- Work order
The data that follows must be transcribed in full and exactly, minus the pictures.

[Collected data — start]

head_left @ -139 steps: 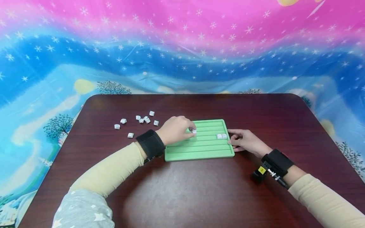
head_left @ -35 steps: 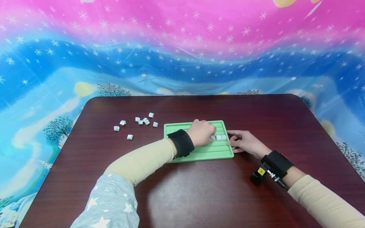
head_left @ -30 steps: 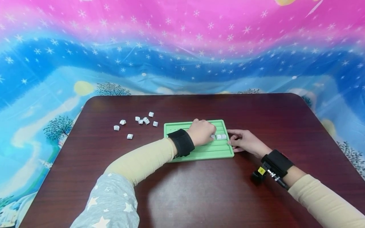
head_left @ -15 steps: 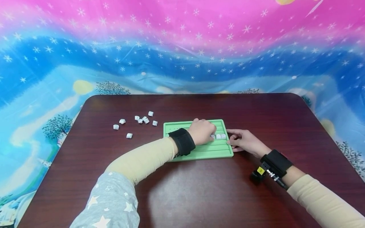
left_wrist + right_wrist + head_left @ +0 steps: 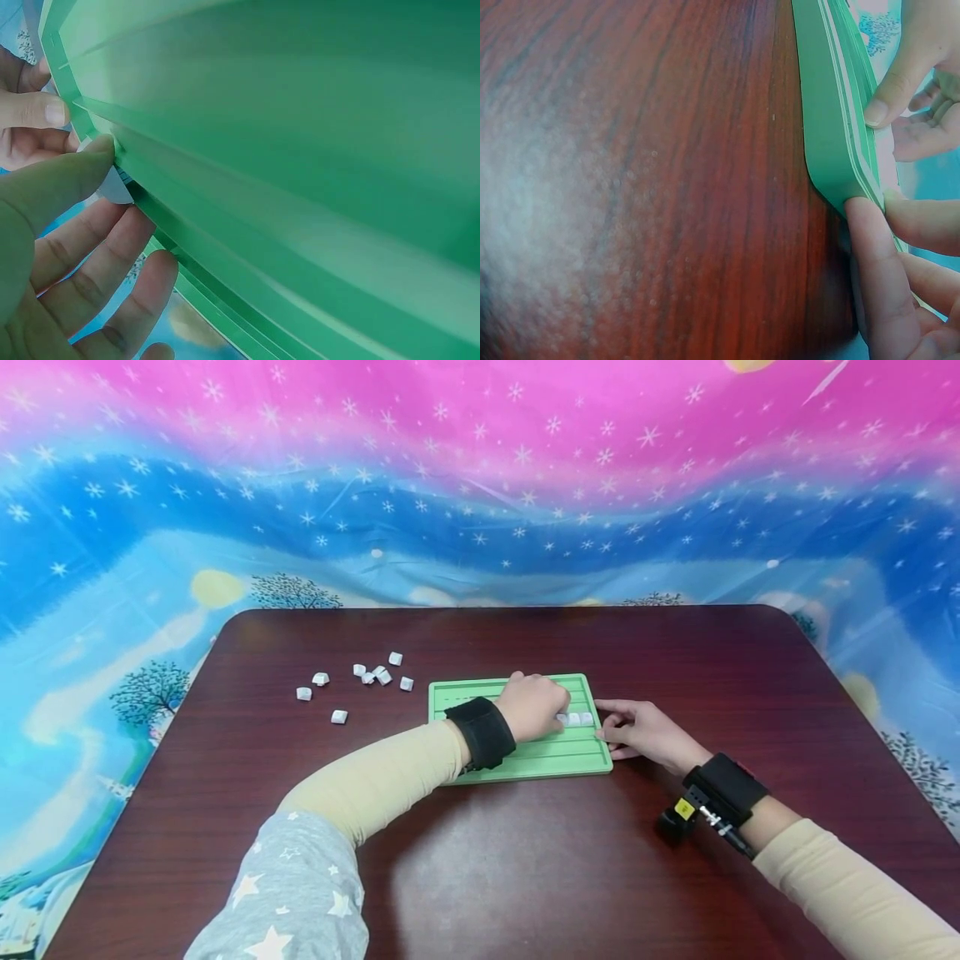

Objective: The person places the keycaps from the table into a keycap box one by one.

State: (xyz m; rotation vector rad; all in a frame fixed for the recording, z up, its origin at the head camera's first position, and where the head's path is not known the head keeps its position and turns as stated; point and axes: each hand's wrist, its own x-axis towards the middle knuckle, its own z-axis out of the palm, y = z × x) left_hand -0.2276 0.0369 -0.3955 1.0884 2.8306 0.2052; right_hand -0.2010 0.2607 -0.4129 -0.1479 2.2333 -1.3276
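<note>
A pale green tray (image 5: 525,768) with raised parallel ribs lies on the table. Two white keycaps (image 5: 581,719) stand side by side in one of its channels, near the right rim. My left hand (image 5: 532,706) reaches over the tray and pinches a third white keycap (image 5: 114,186) between thumb and fingers, in line with those two and right up against them. From the head view most of this keycap is hidden by the hand. My right hand (image 5: 651,737) grips the tray's right rim, its thumb on the edge and a finger (image 5: 874,247) against the outer wall.
Several loose white keycaps (image 5: 339,717) lie scattered on the dark wooden table (image 5: 495,868), left of and beyond the tray. A patterned cloth (image 5: 480,485) hangs behind the table's far edge. Each wrist wears a black band (image 5: 480,732).
My left hand has carried a keycap from the tray's left part rightward and down into the channel. The small gap to the two keycaps has closed. My right hand has stayed at the rim.
</note>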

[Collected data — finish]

- Written solution
head_left @ -139 steps: 
head_left @ -35 steps: 
head_left @ -30 steps: 
head_left @ -15 steps: 
left_wrist + right_wrist + head_left @ +0 steps: 

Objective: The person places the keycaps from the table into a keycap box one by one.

State: (xyz m; rotation vector rad; all in a frame fixed for the recording, z up, its origin at the head camera's first position, and where the head's path is not known the head keeps its position and turns as stated; point and axes: each hand's wrist, its own x-axis towards the middle knuckle, its own z-axis out of the palm, y = z × x) left_hand -0.2276 0.0369 -0.3955 1.0884 2.8306 0.2052; right_hand -0.2010 0.2607 -0.4129 -0.1479 2.2333 -1.3276
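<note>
A pale green tray (image 5: 525,768) with raised parallel ribs lies on the table. Two white keycaps (image 5: 581,719) stand side by side in one of its channels, near the right rim. My left hand (image 5: 532,706) reaches over the tray and pinches a third white keycap (image 5: 114,186) between thumb and fingers, in line with those two and right up against them. From the head view most of this keycap is hidden by the hand. My right hand (image 5: 651,737) grips the tray's right rim, its thumb on the edge and a finger (image 5: 874,247) against the outer wall.
Several loose white keycaps (image 5: 339,717) lie scattered on the dark wooden table (image 5: 495,868), left of and beyond the tray. A patterned cloth (image 5: 480,485) hangs behind the table's far edge. Each wrist wears a black band (image 5: 480,732).
My left hand has carried a keycap from the tray's left part rightward and down into the channel. The small gap to the two keycaps has closed. My right hand has stayed at the rim.
</note>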

That brings the answer to completion.